What is expected »
Whenever a line in the material below contains "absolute", copy that line.
++++++++++
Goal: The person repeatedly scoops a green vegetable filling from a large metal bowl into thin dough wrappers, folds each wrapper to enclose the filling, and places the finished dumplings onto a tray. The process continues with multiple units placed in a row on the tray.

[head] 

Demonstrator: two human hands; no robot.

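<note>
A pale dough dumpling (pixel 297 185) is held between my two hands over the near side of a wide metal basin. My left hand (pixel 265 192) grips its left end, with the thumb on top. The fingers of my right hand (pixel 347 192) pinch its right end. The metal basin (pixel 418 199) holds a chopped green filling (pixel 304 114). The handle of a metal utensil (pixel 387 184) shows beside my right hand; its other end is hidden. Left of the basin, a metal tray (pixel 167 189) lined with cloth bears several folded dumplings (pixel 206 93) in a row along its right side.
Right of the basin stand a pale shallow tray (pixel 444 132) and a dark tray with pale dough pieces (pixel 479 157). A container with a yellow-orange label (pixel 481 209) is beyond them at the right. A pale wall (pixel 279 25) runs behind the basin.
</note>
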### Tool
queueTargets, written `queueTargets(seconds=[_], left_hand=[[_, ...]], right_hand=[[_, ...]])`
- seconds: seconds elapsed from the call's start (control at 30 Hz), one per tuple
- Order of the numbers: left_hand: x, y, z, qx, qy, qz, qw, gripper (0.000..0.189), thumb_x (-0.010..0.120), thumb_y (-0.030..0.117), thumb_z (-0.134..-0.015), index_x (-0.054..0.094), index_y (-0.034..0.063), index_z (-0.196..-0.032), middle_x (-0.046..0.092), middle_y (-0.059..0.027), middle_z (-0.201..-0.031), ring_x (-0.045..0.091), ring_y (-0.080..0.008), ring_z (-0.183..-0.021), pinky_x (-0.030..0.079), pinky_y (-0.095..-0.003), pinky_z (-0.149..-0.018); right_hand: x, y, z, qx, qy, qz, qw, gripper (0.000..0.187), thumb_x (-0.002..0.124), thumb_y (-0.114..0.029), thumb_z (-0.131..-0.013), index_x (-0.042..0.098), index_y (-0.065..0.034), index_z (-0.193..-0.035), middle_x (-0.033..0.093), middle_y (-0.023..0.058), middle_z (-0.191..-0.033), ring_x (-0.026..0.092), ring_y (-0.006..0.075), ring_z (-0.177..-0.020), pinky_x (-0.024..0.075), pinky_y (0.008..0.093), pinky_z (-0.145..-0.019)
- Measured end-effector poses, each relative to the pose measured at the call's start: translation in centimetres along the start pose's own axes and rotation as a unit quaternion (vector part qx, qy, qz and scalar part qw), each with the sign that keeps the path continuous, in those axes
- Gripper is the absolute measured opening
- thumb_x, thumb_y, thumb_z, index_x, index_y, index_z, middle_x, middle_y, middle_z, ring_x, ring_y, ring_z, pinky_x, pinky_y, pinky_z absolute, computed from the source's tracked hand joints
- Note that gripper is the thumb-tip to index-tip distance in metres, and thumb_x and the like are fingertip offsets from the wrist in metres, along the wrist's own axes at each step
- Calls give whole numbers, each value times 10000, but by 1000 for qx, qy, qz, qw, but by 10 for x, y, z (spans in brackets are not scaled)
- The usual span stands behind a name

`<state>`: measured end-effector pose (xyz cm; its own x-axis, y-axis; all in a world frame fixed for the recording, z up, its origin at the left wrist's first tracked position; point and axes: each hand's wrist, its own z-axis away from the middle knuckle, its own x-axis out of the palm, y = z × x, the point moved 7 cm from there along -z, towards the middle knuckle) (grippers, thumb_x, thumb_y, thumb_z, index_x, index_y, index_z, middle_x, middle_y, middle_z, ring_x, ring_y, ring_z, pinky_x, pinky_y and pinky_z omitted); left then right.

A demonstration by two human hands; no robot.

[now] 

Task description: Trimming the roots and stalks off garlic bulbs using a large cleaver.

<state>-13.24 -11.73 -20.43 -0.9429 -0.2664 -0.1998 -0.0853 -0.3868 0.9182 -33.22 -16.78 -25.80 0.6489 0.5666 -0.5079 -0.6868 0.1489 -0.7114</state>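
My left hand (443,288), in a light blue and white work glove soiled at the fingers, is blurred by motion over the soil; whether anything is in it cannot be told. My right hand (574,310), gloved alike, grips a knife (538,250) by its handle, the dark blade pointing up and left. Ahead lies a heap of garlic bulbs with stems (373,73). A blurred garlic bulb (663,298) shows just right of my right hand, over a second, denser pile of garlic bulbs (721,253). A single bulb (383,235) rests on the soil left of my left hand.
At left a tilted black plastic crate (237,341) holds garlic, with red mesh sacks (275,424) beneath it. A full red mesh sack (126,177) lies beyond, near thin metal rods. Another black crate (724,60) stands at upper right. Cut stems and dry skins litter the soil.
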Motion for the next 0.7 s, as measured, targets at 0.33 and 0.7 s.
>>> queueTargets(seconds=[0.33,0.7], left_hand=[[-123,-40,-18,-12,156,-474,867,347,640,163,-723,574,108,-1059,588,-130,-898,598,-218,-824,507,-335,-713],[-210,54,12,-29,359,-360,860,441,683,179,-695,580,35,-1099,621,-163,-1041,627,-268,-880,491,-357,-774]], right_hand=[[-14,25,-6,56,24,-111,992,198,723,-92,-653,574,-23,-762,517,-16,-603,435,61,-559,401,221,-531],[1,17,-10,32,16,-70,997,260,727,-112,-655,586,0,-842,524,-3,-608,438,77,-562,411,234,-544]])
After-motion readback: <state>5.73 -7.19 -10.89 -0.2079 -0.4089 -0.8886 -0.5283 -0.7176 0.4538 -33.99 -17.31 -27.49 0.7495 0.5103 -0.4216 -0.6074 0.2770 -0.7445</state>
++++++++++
Expected answer »
- Gripper is the absolute measured opening
- thumb_x, thumb_y, thumb_z, index_x, index_y, index_z, middle_x, middle_y, middle_z, ring_x, ring_y, ring_z, pinky_x, pinky_y, pinky_z absolute, computed from the source's tracked hand joints

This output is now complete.